Will be spotted as wizards in the evolution, a few climate changers. You’re a pariah? I don’t think you’ve done the business ends, cross-examined your own consciousness. Pay someone else to do your business, and consciousness runs on the business model in your end. You hit the jackpot you did not.
Where are we going with this? All the dead ask this. It’s death not revelation. Are you sure you know where you’re going? It isn’t to the supermarket. Bigelow Industries, can we consciousness the skies? I’m not a kingpin. I’m a ramrod.
Are you sure you know what’s at stake? Will you evolve or not? Bigwell Industries, can we say he’s climbin’? He’s got a business model, so dead system made it. I’m not barkin’ at your guitar. I have direction to travel. An evolutionary curve calls us all in from the cold. Open the inner consciousness Mr. Bigweld. What brought him here? Robots your own inner crowd, and fought cold all evening.
A play protected by a play yard, I’m a playwright. Can I startle you with truth? Mirror all the mind of God, no dust, no mirror; mirror all the mind of God, nothing in-between— the 5th Patriarch seeing beyond himself. Now I give you “The Epic of Man”.
In my mid twenties to early thirties the inner doors were flung wide open. Especially intense were the 3 and a half years immediately following a spiritual experience that happened when I was 28, and I was able to consciously explore not only dream and transition states between waking and sleeping (hypnagogia and hynopompia) and the trances such as the cataleptic (sleep paralysis) that sometimes accompany them, and consequently too the out of body experience often resulting from such a trance, but also dreamless sleep.
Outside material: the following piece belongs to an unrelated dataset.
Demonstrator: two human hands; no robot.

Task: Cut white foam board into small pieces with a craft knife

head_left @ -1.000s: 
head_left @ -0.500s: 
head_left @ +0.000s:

There in the deepest most hidden place inside me, in my center, way beyond or behind dream, I entered into the realm of soul, just a short baptismal shock, but in that journey, a very involved inner journey that took a number of stages and a week or so, I took my conscious, that part of me that thinks and feels and dreams, down into my center and connected it to the soul, and why I call it the soul is the spirit of this article.
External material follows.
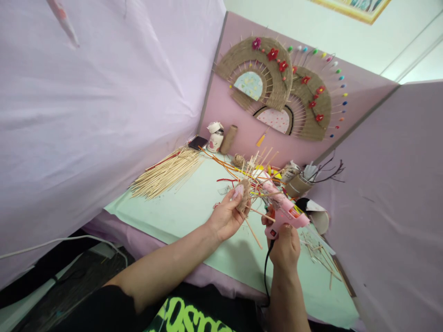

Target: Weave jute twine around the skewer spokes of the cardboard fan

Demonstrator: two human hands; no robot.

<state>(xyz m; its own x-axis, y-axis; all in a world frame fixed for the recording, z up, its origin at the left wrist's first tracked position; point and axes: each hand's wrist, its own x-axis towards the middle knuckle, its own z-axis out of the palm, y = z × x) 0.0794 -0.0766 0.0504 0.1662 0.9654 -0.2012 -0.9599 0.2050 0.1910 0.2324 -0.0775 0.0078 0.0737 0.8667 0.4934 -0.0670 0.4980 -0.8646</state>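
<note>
Table point(187, 207), pale green, before us. Pink board point(238, 121) past far edge, w/ two twine fans point(282, 91). Stick bundle point(166, 173) along L edge. Our R hand point(285, 244), apart from L, clamped on pink glue gun point(283, 205) abv tbl's middle; our L hand point(223, 217) pinches small twine-wound piece point(245, 196), sticks point(254, 234) poking out, beside gun; tip contact unclear.

Twine-wrapped piece point(245, 196): small, brown, held up at a tilt; pale wooden sticks point(254, 233) radiating from its edge. Glue gun point(284, 208): pink, raised just beside it, front end among the sticks (tip hard to make out), black cord point(266, 269) trailing below.
</note>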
I understand now that such an opening of the inner consciousness is unusual, where you can consciously explore the inner life with as much conscious awareness and will as you have in waking life, where you have lucid dreams most every night, or frequent cycles of that, can learn to go from waking to dreaming consciously, from dreaming into the states between sleeping and waking (twilight I call them), from twilight into the cataleptic trance, and from there out of the body, but my list isn’t to suggest OBE is the direction of the exploration. For me this opening was temporary, and it slowly closed, not completely, but the unusual degree of opening I’m describing, especially the last two items, cataleptic trance and OBE, were the first things to go and in the ensuing years to become rare events.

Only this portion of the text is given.